それから1分としないうちにボウルの中の液体は完全に凍った。
「ぅぅぅ・・・さ、寒いですぅ・・・ク、クーイさん、これで良いですか?」
アリアーサは寒さを我慢しながらもクーイに確認する。
「え、えっと・・・ちょ、ちょっと待ってください。 【料理神】・・・大丈夫です。 ちゃんとアイスクリームができあがっています」
「で、できあがったんですね! さ、早速食べます!」
できあがったアイスクリームを食べようと手で触れるも凍っていて掬うことができない。
「か、固いです。 で、でも、負けないです」
アリアーサは強引に爪でひっかくとアイスクリームの一部を掬うことに成功する。
「い、いただきますぅ・・・」
アイスクリームを掬った指を口の中に入れて舌で味わった。
「っ!!」
アリアーサは指を咥えた状態で固まる。
「ア、アリアーサさん?」
「・・・な」
「な?」
「なんですかっ?! なんなんですかっ?! これっ?! とても美味しいですぅっ!! 牛乳や卵の濃厚な味と砂糖の甘さがたまらないです!!」
それだけいうとアリアーサはアイスクリームを指で掬っては口に入れる。
「そ、そんなに美味しいの?」
「アリアーサさん、私たちも・・・」
「はぐはぐはぐはぐはぐはぐはぐ・・・」
メルーアたちの言葉が届いていないのかアリアーサは一心不乱にアイスクリームを食べている。
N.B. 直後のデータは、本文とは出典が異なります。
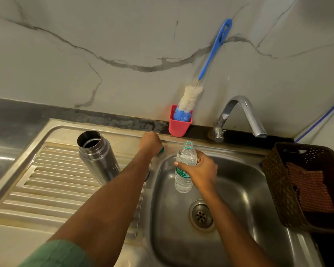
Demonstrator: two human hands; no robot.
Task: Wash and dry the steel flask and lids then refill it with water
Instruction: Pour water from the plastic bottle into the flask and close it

そして、ボウルの中のアイスクリームはすべてアリアーサの胃袋に収まった。
「ふぅ、美味しかったぁ~♪ ご馳走様~♪」
アイスクリームを完食したアリアーサは上機嫌だ。
「スティクォンさん、この世界にはこんなに美味しい食べ物があるんですね・・・って、皆さん、どうしました?」
周りを見渡すと皆恨めしそうにアリアーサを見ている。
特にメルーアたち女性陣の目つきが怖い。
「み、皆さん・・・め、目が怖いですよ?」
「・・・そう見えますか?」
「ひいいいいいーーーーーっ!!」
あまりのドスの利いた声にアリアーサは震え上がる。
「こ、これでも食べて機嫌を直してください!!」
そういって差し出したボウルの中は空だった。
「へぇー、私にはそのボウルの中には何も入っていないように見えますけど?」
「私も」
「私もです」
「あっ!!」
今しがたアイスクリームを完食したことを思い出してかアリアーサの顔が蒼褪める。
「ごめんなさいっ! ごめんなさいっ! ごめんなさいっ!!」
このあとアリアーサはヘッドバンキングするようにメルーアたちに何度も何度も謝った。